What you need to do
Print, word for word, the opening line of the data below and every line after it through the line that contains "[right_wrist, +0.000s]", but not the pictures.

Information
::::::::::
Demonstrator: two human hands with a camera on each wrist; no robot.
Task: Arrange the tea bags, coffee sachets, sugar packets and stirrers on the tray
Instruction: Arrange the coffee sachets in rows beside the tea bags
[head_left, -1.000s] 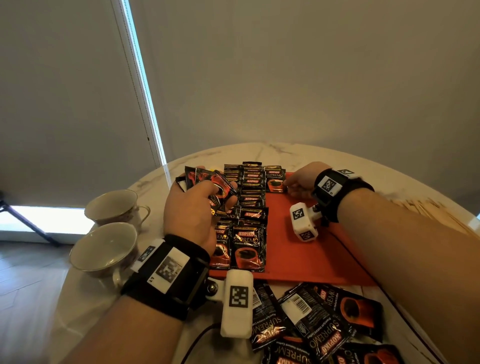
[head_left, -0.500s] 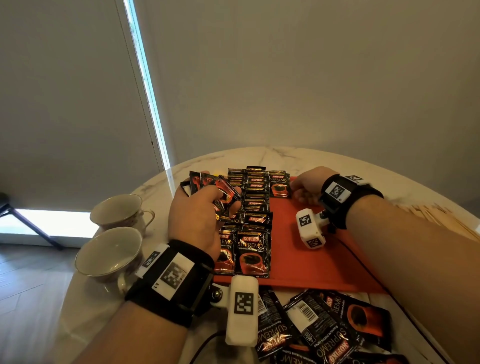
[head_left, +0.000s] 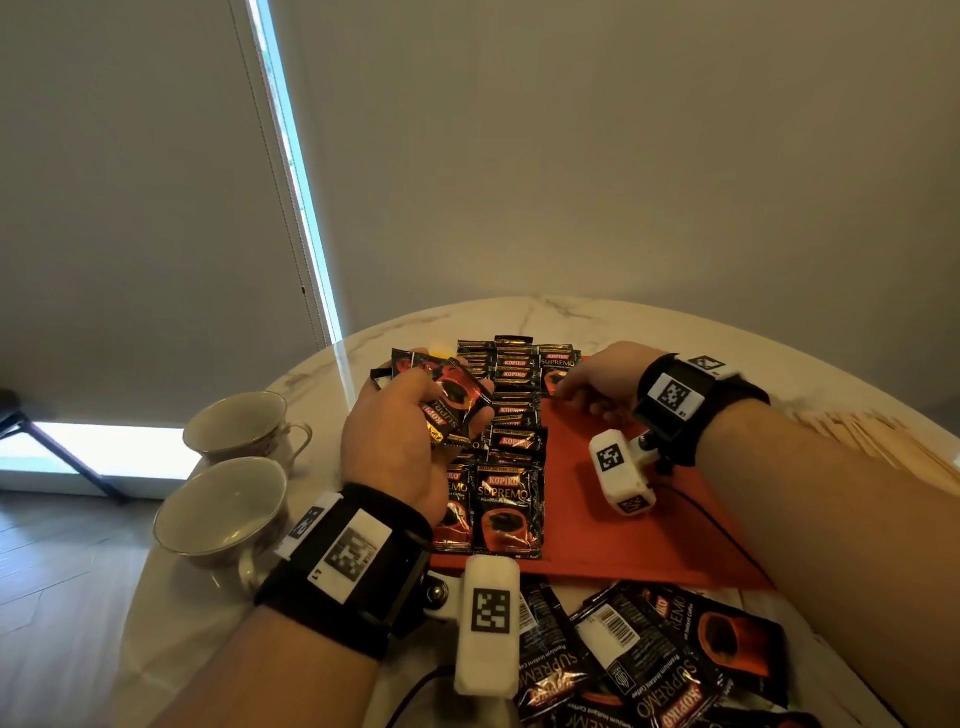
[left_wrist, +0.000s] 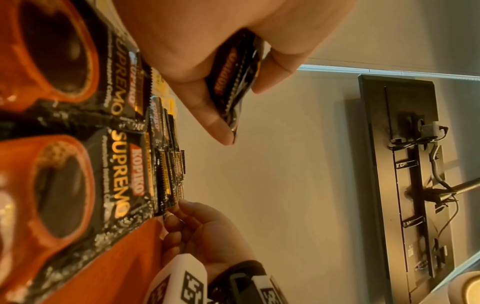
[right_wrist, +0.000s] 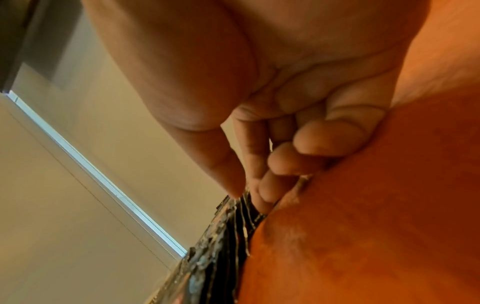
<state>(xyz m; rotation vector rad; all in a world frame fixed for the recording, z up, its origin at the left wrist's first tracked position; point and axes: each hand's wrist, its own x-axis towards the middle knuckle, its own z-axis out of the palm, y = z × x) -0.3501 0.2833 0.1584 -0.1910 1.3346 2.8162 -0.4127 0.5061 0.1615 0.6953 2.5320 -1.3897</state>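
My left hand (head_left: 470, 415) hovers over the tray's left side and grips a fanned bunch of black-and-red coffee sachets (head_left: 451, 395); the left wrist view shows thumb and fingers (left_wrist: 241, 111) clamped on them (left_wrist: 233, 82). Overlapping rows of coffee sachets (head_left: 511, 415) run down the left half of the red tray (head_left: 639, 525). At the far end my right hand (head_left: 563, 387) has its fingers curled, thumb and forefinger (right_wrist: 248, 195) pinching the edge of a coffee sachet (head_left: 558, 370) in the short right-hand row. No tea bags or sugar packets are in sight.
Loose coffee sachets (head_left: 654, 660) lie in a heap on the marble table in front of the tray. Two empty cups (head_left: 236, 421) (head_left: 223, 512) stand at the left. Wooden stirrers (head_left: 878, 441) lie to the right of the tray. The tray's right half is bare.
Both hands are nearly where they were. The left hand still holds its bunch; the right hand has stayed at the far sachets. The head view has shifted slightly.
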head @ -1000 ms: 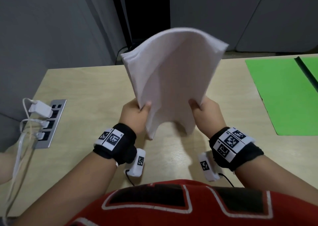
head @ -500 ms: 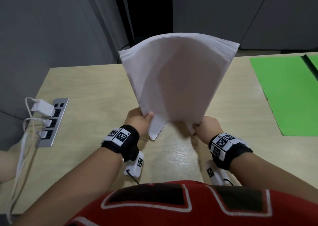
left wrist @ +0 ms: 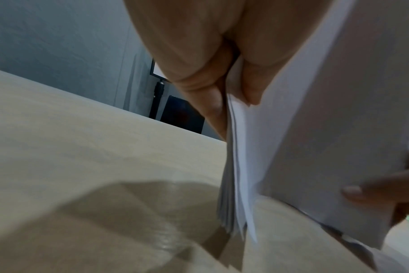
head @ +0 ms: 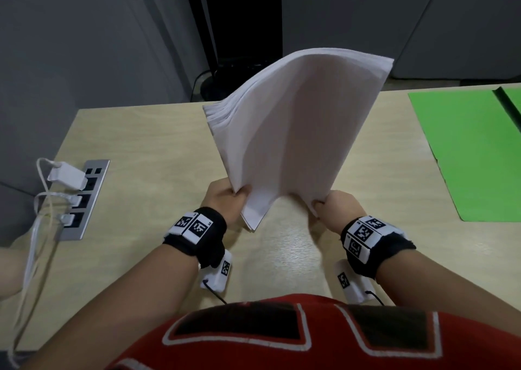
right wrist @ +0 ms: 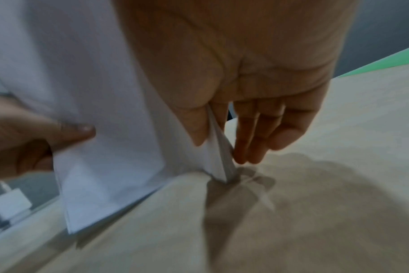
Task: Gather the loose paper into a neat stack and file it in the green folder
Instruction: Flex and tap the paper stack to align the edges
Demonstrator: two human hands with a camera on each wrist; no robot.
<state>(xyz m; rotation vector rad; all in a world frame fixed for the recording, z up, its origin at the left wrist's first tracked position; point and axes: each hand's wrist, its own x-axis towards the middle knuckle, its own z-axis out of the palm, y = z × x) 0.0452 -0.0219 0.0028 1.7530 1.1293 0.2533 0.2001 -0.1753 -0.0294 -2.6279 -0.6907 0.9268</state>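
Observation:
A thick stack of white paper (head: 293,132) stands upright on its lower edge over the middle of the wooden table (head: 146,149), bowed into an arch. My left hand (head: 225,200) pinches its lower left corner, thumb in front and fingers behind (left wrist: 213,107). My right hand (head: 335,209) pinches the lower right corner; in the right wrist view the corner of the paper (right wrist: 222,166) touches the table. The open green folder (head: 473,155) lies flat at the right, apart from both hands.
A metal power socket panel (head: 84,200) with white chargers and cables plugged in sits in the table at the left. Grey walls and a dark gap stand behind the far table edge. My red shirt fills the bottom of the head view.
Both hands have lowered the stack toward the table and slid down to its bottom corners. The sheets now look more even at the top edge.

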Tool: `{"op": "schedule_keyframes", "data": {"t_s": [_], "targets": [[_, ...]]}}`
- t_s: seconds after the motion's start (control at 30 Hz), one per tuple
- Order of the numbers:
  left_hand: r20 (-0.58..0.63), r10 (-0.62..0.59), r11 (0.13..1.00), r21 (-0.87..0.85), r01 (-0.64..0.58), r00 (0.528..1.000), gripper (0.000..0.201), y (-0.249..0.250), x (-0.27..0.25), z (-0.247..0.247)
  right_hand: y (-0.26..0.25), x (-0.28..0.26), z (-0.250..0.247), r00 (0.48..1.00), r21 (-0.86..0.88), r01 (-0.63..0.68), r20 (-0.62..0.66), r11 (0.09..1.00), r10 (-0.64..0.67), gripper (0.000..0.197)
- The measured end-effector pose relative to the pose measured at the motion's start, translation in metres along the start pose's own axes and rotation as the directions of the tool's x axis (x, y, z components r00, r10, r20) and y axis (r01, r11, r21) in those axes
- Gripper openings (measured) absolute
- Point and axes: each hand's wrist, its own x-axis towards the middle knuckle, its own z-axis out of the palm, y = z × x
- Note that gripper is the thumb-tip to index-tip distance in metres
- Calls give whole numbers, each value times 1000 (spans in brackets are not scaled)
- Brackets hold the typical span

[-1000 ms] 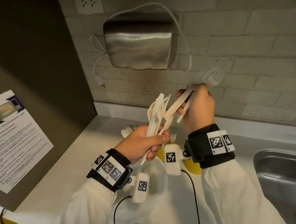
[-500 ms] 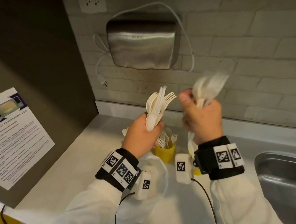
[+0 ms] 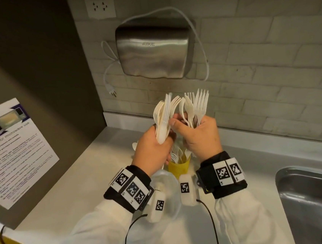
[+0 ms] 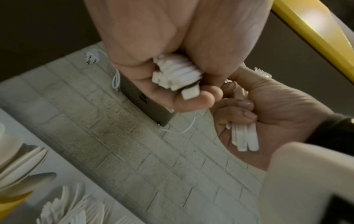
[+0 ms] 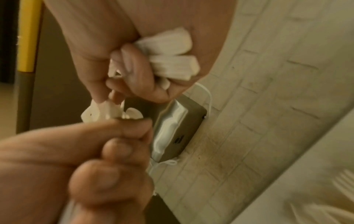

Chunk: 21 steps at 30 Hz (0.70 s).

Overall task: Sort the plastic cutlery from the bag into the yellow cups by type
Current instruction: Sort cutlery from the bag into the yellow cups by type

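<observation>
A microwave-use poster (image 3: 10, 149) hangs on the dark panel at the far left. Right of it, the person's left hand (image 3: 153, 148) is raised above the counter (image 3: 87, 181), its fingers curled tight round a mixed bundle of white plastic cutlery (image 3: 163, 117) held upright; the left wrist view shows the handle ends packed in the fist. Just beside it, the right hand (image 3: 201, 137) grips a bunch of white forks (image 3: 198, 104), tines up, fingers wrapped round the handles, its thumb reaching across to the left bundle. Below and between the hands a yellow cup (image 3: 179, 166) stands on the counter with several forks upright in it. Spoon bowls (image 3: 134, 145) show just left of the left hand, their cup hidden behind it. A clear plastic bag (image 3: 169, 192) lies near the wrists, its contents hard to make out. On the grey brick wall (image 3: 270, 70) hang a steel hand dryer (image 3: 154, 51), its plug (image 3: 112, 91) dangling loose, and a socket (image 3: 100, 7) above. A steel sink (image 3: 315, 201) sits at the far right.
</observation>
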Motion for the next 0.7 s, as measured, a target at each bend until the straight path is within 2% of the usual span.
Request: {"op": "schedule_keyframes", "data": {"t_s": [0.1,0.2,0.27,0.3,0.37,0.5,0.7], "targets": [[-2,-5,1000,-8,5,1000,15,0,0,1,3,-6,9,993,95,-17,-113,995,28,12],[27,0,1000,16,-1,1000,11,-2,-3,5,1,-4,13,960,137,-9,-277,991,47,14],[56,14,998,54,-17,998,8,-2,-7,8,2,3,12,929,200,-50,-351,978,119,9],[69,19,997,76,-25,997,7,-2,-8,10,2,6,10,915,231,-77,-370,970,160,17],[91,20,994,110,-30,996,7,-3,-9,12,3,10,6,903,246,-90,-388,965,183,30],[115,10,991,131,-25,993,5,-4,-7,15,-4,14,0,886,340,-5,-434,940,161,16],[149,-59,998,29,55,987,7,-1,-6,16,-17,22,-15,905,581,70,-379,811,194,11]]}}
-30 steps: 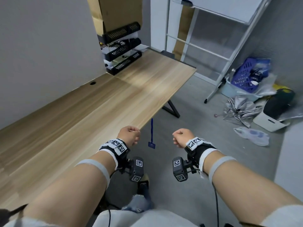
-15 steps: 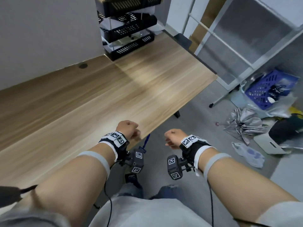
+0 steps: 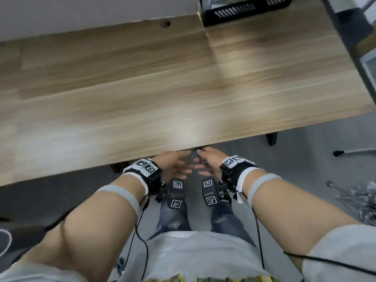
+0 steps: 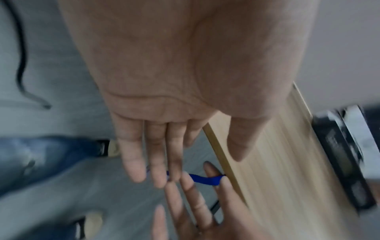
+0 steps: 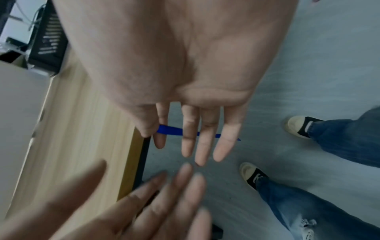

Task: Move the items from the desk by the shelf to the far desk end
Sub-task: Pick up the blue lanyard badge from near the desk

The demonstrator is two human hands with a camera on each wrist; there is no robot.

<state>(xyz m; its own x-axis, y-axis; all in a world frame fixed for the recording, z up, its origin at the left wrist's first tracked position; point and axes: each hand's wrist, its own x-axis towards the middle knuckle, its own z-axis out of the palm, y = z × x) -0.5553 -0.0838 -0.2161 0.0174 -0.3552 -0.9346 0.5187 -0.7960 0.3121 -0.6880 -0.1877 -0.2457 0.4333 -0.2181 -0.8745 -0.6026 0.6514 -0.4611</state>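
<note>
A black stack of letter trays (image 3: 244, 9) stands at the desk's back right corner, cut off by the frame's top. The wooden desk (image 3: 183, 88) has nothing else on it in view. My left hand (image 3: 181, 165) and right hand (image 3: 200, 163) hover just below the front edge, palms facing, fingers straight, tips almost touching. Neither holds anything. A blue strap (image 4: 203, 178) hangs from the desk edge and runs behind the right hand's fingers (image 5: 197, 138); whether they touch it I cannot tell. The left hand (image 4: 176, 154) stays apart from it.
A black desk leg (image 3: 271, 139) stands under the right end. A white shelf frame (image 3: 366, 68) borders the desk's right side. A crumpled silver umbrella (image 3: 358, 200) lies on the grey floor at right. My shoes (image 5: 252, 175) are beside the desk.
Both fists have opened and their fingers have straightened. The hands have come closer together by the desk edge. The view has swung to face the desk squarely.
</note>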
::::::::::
Result
Demonstrator: two human hands with a camera on each wrist; no robot.
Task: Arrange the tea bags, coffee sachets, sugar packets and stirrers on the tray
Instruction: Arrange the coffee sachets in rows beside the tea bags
[head_left, -1.000s] 
[head_left, -0.500s] 
[head_left, +0.000s] 
[left_wrist, +0.000s] 
[right_wrist, +0.000s] 

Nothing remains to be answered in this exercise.